Almost a third of those missing were foreign nationals, according to Senator Marco Rubio (R-Fla.). After officials scrambled to speed up emergency visas for people from more than a dozen countries whose loved ones have gone missing, Rubio said on Twitter that by Friday night many had already arrived in the south of the country. Florida or were on their way.
Many people were furious and frustrated that they had not done more to extract their loved ones from the rubble.
Soriya Cohen, a Surfside resident who grew up in New York City, questioned the pace of authorities trying to locate her husband, Brad, 51, an orthopedic surgeon from Miami. He was missing after staying in their 11th-floor apartment with his brother, who was from Alabama.
Why, she asked, didn’t search and rescue teams have more dogs or boots on the ground?
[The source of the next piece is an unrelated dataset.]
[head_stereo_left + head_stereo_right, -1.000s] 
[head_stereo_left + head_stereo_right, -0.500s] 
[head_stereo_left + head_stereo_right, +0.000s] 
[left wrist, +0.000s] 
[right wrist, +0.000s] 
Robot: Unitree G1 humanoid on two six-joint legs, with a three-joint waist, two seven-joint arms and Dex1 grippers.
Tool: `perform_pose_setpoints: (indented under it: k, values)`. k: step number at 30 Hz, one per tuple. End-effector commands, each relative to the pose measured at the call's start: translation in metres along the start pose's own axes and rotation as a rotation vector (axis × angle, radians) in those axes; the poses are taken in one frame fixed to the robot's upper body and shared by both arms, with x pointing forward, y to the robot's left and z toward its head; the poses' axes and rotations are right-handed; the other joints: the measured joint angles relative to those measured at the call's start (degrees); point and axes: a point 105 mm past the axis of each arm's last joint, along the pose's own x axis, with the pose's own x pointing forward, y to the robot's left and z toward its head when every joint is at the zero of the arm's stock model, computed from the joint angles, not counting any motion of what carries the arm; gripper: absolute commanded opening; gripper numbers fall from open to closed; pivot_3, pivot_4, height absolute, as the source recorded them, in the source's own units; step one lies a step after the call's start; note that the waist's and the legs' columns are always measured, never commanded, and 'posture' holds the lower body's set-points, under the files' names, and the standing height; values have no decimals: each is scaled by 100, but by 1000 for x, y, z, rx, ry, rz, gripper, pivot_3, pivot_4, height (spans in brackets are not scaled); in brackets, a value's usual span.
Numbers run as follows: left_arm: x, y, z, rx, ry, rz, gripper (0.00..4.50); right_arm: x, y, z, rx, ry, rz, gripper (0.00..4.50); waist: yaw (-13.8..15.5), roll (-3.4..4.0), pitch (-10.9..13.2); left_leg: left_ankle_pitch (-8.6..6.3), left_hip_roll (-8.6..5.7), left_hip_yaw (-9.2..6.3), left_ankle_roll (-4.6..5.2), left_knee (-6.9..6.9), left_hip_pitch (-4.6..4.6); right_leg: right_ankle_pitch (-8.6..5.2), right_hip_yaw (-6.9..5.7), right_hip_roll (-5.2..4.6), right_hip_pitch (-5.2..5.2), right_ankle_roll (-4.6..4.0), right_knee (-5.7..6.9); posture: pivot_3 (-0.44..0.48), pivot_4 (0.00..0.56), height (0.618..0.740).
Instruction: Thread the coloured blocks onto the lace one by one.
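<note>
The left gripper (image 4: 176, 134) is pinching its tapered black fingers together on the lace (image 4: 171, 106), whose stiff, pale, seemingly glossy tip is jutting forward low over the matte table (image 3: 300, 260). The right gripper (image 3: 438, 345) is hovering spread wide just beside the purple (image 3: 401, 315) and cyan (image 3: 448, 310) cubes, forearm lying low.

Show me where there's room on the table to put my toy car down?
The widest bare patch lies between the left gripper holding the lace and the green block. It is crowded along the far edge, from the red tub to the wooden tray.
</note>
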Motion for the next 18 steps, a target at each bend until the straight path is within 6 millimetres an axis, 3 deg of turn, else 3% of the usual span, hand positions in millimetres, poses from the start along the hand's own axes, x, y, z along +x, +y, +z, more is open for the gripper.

Couldn’t they sing into megaphones to motivate her husband and other potential survivors to keep fighting?
“It could be the difference between life and death,” she said. “I feel like I’m living in a third world country and they just don’t care. The will to live is so strong. I want them to know that we support them all.
Maurice Wachsmann, 50, was also frustrated and wondered why his friend’s body and more than 150 missing were apparently still under the rubble.
His best friend Harry Rosenberg, he said, was “a man with a heart of gold who would do anything for anyone”.
Like many residents of the Champlain Towers, Rosenberg frequented the Shul of Bal Harbor, a large Jewish synagogue located about a mile north of the condo tower. Wachsmann said he was moved by the strength of the community.
“Everyone is there for each other,” he said as a constant stream of locals dropped off water bottles, blankets, first aid kits, wipes and chargers. battery for the surviving residents of the Surfside Community Center.
Dozens of people were rescued and a teenager was pulled from the rubble. Half of the building remained relatively intact, so many were able to climb on their own or were helped to get to safety. According to officials, 130 residents were counted on Saturday.
A Cuban woman slipped cautiously among volunteers holding a tray full of pastries, stopping to hand out tiny cups of guava cafecitos and pastelitos, while Jewish volunteers handed out hot kosher rib-eye steak meals, of falafel and pita bread.
“How could you not get out?” said Joseph Zevuloni, a Jewish businessman from Broward County who helped distribute hundreds of hot meals.
Hours after the tower collapsed on Thursday, he said, he spoke to a 12-year-old girl as she sat in a corner crying. She told him that she was expecting her father.
“You feed, you make people feel like someone cares about you,” he said.
As officials announced on Saturday night that they had removed the fifth body and a few more human remains from the rubble, hopes faded in the community that more of the missing would be found alive.